E o que é certo e errado neste sentido? Até que ponto ser o “Monk” pode ser ruim para o discurso antirracista nas empresas? Até que ponto ser a “Sintara” pode ser ruim para o discurso antirracista nas empresas? Não sei. E quem souber, tem a resposta de milhões em mãos. A parte triste é que todos nós em algum momento já fomos a um dos dois e, portanto, não podemos julgar aqui que ponto de vista é o certo ou o errado, mas podemos falar que, ao menos no Brasil, temos muito mais ‘Sintaras’ do que Monks e isso está no levando para um lugar perigoso de regressão e não evolução.
A regressão é decorrente da ausência de equilíbrio em questões pessoais x causas coletivas e, nos tornando um bando de Sintaras, permitimos que novamente as pessoas não negras nos coloquem nos rótulos atualizados que elas desejam nos ver. A adaptação do racismo em tempos de mundo VUCA (volátil, incerto, complexo e ambíguo) é transparente e óbvia para quem já entendeu que o individual sobrepôs o coletivo a partir de 2020. É fato que conseguimos hackear o sistema. Também é fato que o antivírus do sistema é mais eficiente e inteligente do que a zona de conforto estruturada mais em fatos isolados do que fatos concretos criados a partir do imaginário de quem se coloca no lugar de porta-voz de Wakanda.
As Sintaras do mundo corporativo deram o ok para isso acontecer. Os novos rótulos que nos deram e nós aceitamos estão aí, no modus operandi claro de vários dos nossos que perderam o foco em discussões reais para nossa evolução racial nas empresas e não aceitamos mais ouvir verdades incômodas para retorno a causa coletiva e estamos confortáveis com mentiras sinceras que me interessam (individual) e que eles podem nos contar, seja esta mentira um prêmio, uma capa de revista ou uma participação internacional especial em algum evento “topzera” que teremos que produzir conteúdo e compartilhamos em futuros “downloads de conhecimento” com zero pessoas pretas tendo acesso a este conteúdo.
Ser “Monk” é entender que a causa nunca foi sobre likes, ostentação ou sobre julgar o verbo em primeira pessoa e sim sobre mostrar a potência da população preta e como a sociedade de modo geral só perde quando não conseguem aceitar este ponto.
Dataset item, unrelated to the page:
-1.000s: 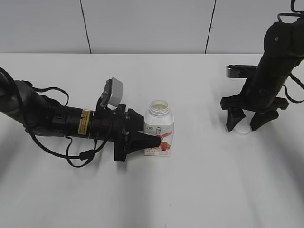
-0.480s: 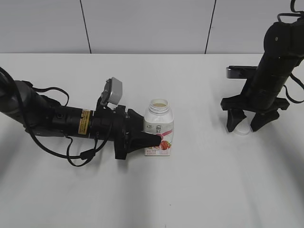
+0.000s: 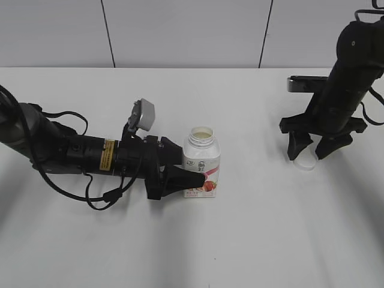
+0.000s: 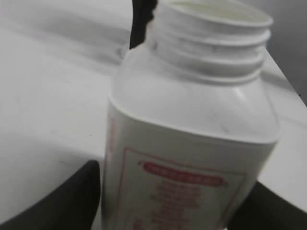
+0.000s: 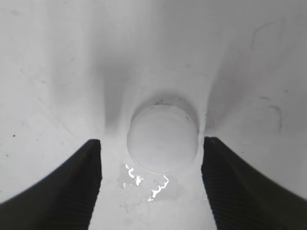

E por isso precisamos voltar a ter o equilíbrio, recalcular a rota e voltar a termos mais “Monks” urgentemente na liderança das nossas causas para alcançar o equilíbrio de quem sabe minimizarmos os impactos do antivírus que estão ativos e bugarmos o sistema de verdade, por coletivo e por o que nós queremos e não o que eles podem nos conceder.
O filme traz questões pessoais, familiares e de interseccionalidade muito válidas para reflexão dos Monks e das Sintaras e vale cada minuto. Mas especificamente para o mundo dos cnpjs, o filme traz um “acorda geral” e que também casa com a música do MV Bill Rapstência: Botar em prática a vocação, pra quem tá, entender como que foi construído. Transição com atualização pra deixar nosso verso um pouco mais evoluído. F* as visualizações, a meta continua adentrar nos corações. Rapstência, tem potência, somos cria, só família, com vivência.